The Saul-David Transition Part 2/8
But he removed Saul and made David their king …
Acts 13:22
Paradigm-shift
There is currently a paradigm-shift in how we view ‘church’. God is ‘fussing’ with our ecclesiology—our concepts of the church, the ecclesia. We have viewed the church through our particular theological or denominational lens, unwittingly investing the term ecclesia with extra-biblical meaning. Consequently, the word triggers, for many, less than positive connotations. At best it conveys a somewhat institutional concept. It is therefore time to recover the biblical content of this term and therefore the reality of what the church is—”his body” (Eph 1:22-23). Tragically we have produced Sunday events and religious structures, including Pentecostal ones, which call themselves “church” but can be as devoid of the presence and attributes of God as the local supermarket. We may fill them with excellent management and musical skills, historic liturgy or the latest songs, and the best technology, we might even experience stirring religious emotions in our services but without the presiding presence of God directing us we are functionally disconnected from the head of the body, Christ. Our appearance of Pentecostal/Evangelical or Traditional orthodoxy is increasingly belied by the absence of God’s presence. In fact, despite our best intentions, we have become expert at conjuring an atmosphere that we mistakenly take to be God’s presence!

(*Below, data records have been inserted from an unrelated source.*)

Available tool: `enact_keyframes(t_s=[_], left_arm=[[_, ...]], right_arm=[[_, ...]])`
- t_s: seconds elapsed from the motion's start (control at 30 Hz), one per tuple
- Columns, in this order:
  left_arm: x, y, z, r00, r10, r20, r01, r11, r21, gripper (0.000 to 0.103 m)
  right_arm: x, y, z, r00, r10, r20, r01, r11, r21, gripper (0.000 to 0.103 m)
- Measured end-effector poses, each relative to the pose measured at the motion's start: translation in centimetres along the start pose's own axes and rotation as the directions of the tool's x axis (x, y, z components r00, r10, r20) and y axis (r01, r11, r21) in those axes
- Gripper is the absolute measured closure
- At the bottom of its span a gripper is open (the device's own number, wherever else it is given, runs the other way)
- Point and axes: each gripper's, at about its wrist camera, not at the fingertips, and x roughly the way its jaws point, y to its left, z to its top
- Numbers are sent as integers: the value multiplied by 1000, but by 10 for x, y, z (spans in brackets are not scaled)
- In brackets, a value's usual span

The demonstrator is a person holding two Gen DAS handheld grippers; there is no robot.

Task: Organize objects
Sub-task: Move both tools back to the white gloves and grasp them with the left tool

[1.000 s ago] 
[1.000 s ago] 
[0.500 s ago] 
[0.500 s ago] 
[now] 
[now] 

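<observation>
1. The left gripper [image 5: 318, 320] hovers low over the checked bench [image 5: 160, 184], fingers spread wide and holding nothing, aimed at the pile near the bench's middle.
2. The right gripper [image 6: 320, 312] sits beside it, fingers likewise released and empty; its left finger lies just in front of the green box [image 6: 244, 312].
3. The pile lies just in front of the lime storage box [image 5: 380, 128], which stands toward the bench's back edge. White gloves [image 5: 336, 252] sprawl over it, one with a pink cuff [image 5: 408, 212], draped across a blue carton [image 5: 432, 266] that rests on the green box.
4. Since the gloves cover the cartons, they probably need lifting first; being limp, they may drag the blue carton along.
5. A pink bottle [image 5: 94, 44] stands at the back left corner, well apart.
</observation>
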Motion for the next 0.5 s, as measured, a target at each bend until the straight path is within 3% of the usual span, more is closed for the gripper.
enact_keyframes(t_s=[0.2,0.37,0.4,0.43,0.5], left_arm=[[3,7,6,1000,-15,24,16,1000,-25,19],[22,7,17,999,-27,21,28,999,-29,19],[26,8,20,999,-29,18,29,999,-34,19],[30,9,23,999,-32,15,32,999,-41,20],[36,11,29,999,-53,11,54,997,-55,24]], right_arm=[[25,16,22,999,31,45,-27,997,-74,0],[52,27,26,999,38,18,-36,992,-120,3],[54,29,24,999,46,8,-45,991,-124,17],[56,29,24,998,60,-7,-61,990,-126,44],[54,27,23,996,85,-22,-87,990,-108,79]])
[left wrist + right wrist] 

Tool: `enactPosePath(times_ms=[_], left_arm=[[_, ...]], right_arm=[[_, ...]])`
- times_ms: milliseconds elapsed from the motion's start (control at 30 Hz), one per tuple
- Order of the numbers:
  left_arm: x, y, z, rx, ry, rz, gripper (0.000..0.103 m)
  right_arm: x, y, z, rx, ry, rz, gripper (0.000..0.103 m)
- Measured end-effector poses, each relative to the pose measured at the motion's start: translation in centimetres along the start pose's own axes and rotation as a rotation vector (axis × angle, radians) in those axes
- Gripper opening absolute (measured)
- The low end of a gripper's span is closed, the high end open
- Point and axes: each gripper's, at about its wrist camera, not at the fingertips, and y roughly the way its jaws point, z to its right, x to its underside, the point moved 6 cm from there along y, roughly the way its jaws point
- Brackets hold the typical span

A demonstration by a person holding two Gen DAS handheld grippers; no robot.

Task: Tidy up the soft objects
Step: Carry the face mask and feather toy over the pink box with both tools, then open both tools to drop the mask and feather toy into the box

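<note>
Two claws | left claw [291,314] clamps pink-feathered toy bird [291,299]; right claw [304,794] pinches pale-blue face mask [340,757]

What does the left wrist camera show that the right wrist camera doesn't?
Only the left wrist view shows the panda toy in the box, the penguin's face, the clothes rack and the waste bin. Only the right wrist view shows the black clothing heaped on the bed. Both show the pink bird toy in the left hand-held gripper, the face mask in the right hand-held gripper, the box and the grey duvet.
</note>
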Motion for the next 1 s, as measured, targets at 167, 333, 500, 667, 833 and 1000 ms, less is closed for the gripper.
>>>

It is therefore time to issue a call to the church of the Western nations to return to the Lord and to his presence. Without his manifest presence governing our gatherings and councils we are merely another corporation or club. When the Holy Spirit is both residing and presiding in Christ’s body our fractured humanity is healed and we are conformed to his image (2 Cor 3:16-18). Our union with him in the Spirit imparts to us his nature. His perfected humanity becomes ours as he “brings many sons to glory” (Heb 2:10). He is not alone in his perfection: “For both He who sanctifies and those who are sanctified are all of one” (Heb 2:11). It is inclusive of all those who in Christ have received and yielded to the inner work of the Spirit—this alone defines the true ecclesia.
The church, his body, is where he dwells. In fact, a body without a spirit is a dead body! We are mistaken to define the church by any other criteria. Doing so creates idolatries of doctrine, structure, ministry, or men. This is not to say these things may not be helpful, but they are merely the means not the source nor the end. All these things have their place in growing God’s people, but it is God who gives the growth (1 Cor 3:5-7). The Father who put all things in subjection to Christ and his body is the one who “fills all in all” (Eph 1:23); for “from him, through him, and to him are all things” (Rom 11:36). It is all about him—he is the ultimate corrective.
In summary, our paradigm of the church is shifting from structure to spirit, from institutional to communal, from programmatic to charismatic; and therefore from activity to adoration. All the while God has been longing for a `resting place’ for his presence we have been busy building him a `working place’ (Ps 132:13-14). Even prayer meetings have been possessed by the so called ‘protestant work ethic’. We have forgotten how to wait on the Lord, sending him instead on incessant errands—“Lord go heal this, bless that, and protect the other thing”. Perhaps the final paradigm shift will be from petition to contemplation, assuming prayer is still part of our corporate culture.
In contrast to Saul, on coming to the throne David’s first priority was the restoration of the ark of God’s presence as he aptly critiqued, ” … we did not inquire of it during the reign of Saul” (1 Chr 13:3b). Saul was not concerned for the presence. David by contrast, however, vowed:
Surely I will not enter my house, nor lie on my bed; I will not give sleep to my eyes or slumber to my eyelids, Until I find a place for the LORD, A dwelling place for the Mighty One of Jacob.
Psalm 132:3-5 NASB
The church as the `community of the anointed’ – that is, the ‘body of Christ’ – is by definition the dwelling place of God’s presence!